## Your assignment
Output the data below exactly. Leave nothing out.

[[ Data section open ]]

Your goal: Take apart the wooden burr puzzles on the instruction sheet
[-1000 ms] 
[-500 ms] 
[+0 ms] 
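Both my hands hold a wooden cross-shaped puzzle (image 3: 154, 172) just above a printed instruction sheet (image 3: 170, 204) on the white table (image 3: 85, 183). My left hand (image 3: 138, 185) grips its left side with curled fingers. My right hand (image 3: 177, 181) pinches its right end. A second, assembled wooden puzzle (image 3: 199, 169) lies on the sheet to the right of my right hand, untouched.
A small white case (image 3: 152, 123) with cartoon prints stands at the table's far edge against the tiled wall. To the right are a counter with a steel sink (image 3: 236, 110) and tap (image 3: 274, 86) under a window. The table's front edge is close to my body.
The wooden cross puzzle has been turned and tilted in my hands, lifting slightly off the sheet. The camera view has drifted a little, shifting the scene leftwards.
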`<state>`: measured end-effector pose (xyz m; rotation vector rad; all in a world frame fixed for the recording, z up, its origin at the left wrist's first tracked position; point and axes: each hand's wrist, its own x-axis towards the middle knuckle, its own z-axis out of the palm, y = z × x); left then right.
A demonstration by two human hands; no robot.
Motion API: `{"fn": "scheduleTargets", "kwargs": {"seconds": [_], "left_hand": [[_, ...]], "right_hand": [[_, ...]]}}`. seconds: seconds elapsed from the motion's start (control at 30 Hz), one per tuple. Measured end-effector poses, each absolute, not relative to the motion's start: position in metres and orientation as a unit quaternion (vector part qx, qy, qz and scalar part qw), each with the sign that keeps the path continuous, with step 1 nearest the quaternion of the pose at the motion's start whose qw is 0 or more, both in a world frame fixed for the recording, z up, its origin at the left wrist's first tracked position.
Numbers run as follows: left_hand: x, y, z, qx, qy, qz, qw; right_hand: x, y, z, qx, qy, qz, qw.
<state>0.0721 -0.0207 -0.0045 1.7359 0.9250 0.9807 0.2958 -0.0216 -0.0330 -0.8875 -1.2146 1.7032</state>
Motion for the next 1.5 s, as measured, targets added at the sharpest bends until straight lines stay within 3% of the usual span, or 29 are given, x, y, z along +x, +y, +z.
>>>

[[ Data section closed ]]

## Reply
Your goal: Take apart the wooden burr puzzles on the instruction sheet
[-1000 ms] 
[-500 ms] 
[+0 ms] 
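Both my hands hold a wooden cross-shaped puzzle (image 3: 154, 172) just above a printed instruction sheet (image 3: 170, 204) on the white table (image 3: 85, 183). My left hand (image 3: 138, 185) grips its left side with curled fingers. My right hand (image 3: 177, 181) pinches its right end. A second, assembled wooden puzzle (image 3: 199, 169) lies on the sheet to the right of my right hand, untouched.
A small white case (image 3: 152, 123) with cartoon prints stands at the table's far edge against the tiled wall. To the right are a counter with a steel sink (image 3: 236, 110) and tap (image 3: 274, 86) under a window. The table's front edge is close to my body.
The wooden cross puzzle has been turned and tilted in my hands, lifting slightly off the sheet. The camera view has drifted a little, shifting the scene leftwards.
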`<state>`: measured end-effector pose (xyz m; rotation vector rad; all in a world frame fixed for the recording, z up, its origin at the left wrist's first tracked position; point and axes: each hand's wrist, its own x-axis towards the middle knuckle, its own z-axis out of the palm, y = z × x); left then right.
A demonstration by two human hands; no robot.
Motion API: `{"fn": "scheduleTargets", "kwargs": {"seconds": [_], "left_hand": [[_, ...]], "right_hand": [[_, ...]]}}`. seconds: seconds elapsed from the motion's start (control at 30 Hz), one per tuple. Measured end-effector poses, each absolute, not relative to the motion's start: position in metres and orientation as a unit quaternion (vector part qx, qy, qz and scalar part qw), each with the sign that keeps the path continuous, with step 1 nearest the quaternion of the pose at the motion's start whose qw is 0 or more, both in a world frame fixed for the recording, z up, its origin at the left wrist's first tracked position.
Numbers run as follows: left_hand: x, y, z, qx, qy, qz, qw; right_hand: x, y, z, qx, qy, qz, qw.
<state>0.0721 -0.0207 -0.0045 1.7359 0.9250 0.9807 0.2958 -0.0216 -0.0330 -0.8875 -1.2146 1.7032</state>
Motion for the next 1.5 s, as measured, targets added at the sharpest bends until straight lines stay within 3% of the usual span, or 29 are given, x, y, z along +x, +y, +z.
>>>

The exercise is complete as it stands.